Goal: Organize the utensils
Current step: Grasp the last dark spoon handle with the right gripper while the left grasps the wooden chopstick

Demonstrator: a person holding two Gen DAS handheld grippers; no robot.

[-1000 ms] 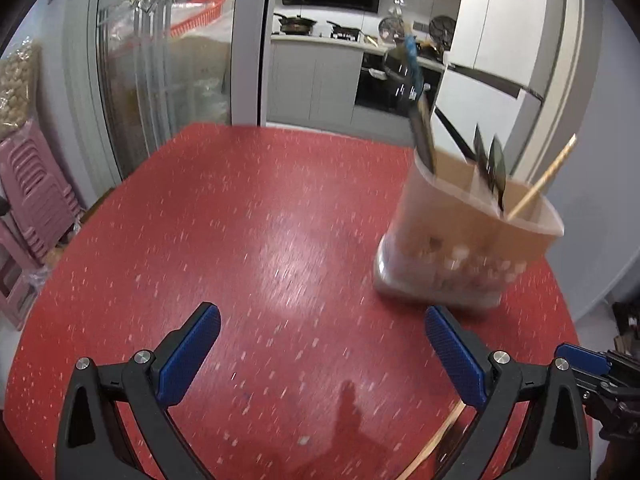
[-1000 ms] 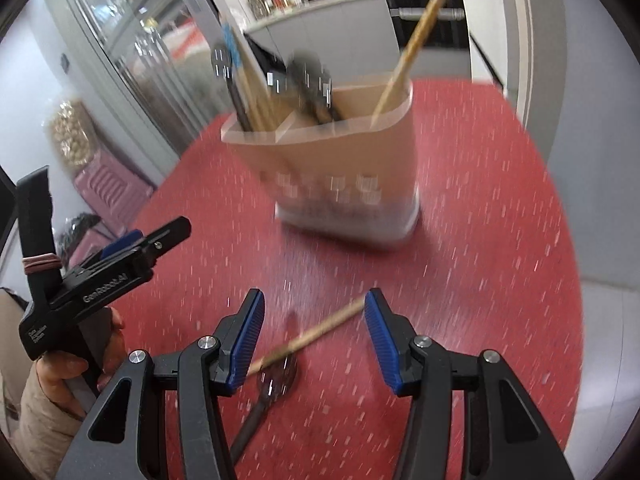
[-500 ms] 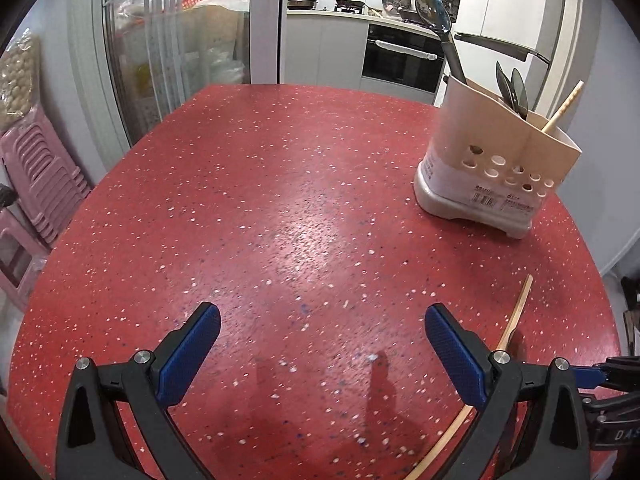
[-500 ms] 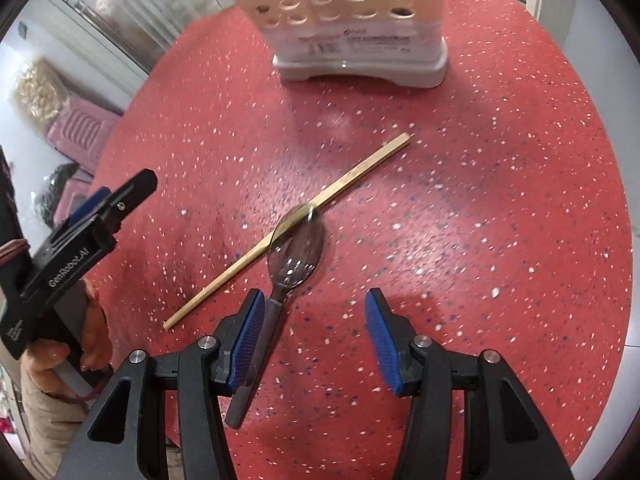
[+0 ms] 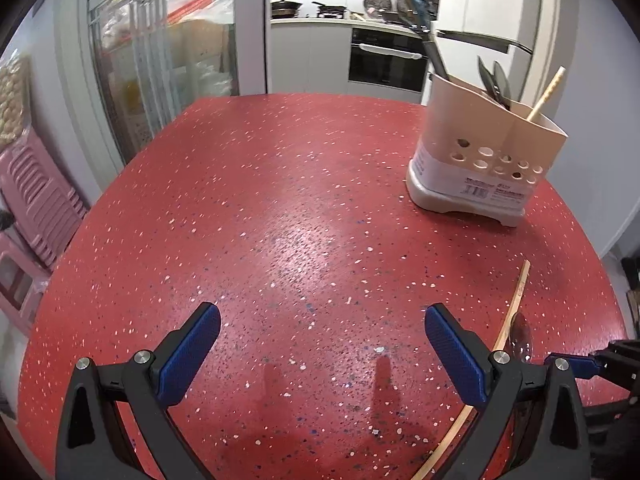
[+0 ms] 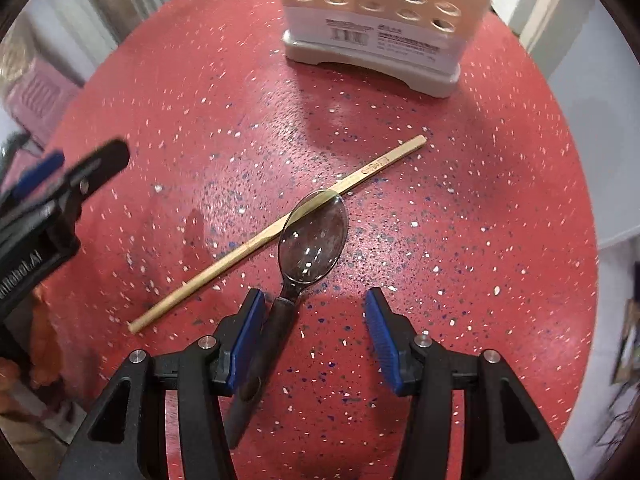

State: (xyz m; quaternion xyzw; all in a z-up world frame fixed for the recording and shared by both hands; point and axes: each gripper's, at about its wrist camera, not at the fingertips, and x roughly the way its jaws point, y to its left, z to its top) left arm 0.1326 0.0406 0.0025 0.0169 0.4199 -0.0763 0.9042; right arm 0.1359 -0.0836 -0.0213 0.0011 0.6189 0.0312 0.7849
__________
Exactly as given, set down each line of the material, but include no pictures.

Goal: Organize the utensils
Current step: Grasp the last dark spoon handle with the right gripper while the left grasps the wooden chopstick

Demonstrator: a person holding two Gen DAS handheld grippers; no robot.

[-1000 ms] 
[-1000 ms] 
[-500 ms] 
[-500 ms] 
[+0 ms] 
[+0 ms] 

State: (xyz m; quaternion xyzw; all in a z-up world frame fixed for the recording and shared by both hands; point and axes: each gripper's, at about its wrist camera, not at the fingertips, and x roughly the way its jaws point, y to its left, z to its top) left arm 0.1326 0.0406 0.0025 0.0169 0.4199 -0.0763 0.9042; right arm 0.1359 -0.0836 -0.0213 0.0011 0.6189 0.0312 0.7849

No further work remains in this exercise.